*** Data below Section Begins ***

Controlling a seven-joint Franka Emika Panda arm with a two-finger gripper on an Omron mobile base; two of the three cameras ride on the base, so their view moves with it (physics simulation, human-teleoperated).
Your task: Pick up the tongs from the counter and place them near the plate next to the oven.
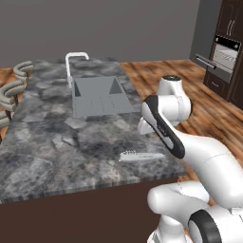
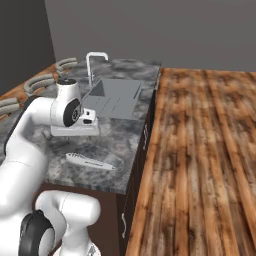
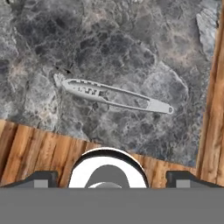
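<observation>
The slim silvery tongs (image 1: 141, 155) (image 2: 90, 161) (image 3: 116, 95) lie flat on the dark marbled counter (image 1: 57, 137) (image 2: 125, 135) (image 3: 109, 39), close to its front corner. My gripper (image 3: 112, 179) hangs above them, open and holding nothing, with its fingertips (image 3: 41, 178) wide apart. In the hand view the tongs run across the middle, scalloped tips to the left. The hand (image 2: 75, 130) hovers over the counter just behind the tongs. The oven (image 1: 225, 52) sits in dark cabinetry far to the right across the floor. The plate is out of view.
A grey sink (image 1: 99, 95) (image 2: 117, 97) with a white faucet (image 1: 76, 59) (image 2: 96, 57) is set in the counter beyond the tongs. Grey curved stool backs (image 1: 12, 90) line the far side. Wooden floor (image 2: 200, 150) stretches to the right of the counter's edge.
</observation>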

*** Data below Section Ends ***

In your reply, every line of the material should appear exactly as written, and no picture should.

Controlling a seven-joint Franka Emika Panda arm with a two-finger gripper on an Omron mobile base; two of the three cameras ride on the base, so their view moves with it (physics simulation, human-teleoperated).
Your task: Pick up the tongs from the counter and place them near the plate next to the oven.
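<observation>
The slim silvery tongs (image 1: 141, 155) (image 2: 90, 161) (image 3: 116, 95) lie flat on the dark marbled counter (image 1: 57, 137) (image 2: 125, 135) (image 3: 109, 39), close to its front corner. My gripper (image 3: 112, 179) hangs above them, open and holding nothing, with its fingertips (image 3: 41, 178) wide apart. In the hand view the tongs run across the middle, scalloped tips to the left. The hand (image 2: 75, 130) hovers over the counter just behind the tongs. The oven (image 1: 225, 52) sits in dark cabinetry far to the right across the floor. The plate is out of view.
A grey sink (image 1: 99, 95) (image 2: 117, 97) with a white faucet (image 1: 76, 59) (image 2: 96, 57) is set in the counter beyond the tongs. Grey curved stool backs (image 1: 12, 90) line the far side. Wooden floor (image 2: 200, 150) stretches to the right of the counter's edge.
</observation>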

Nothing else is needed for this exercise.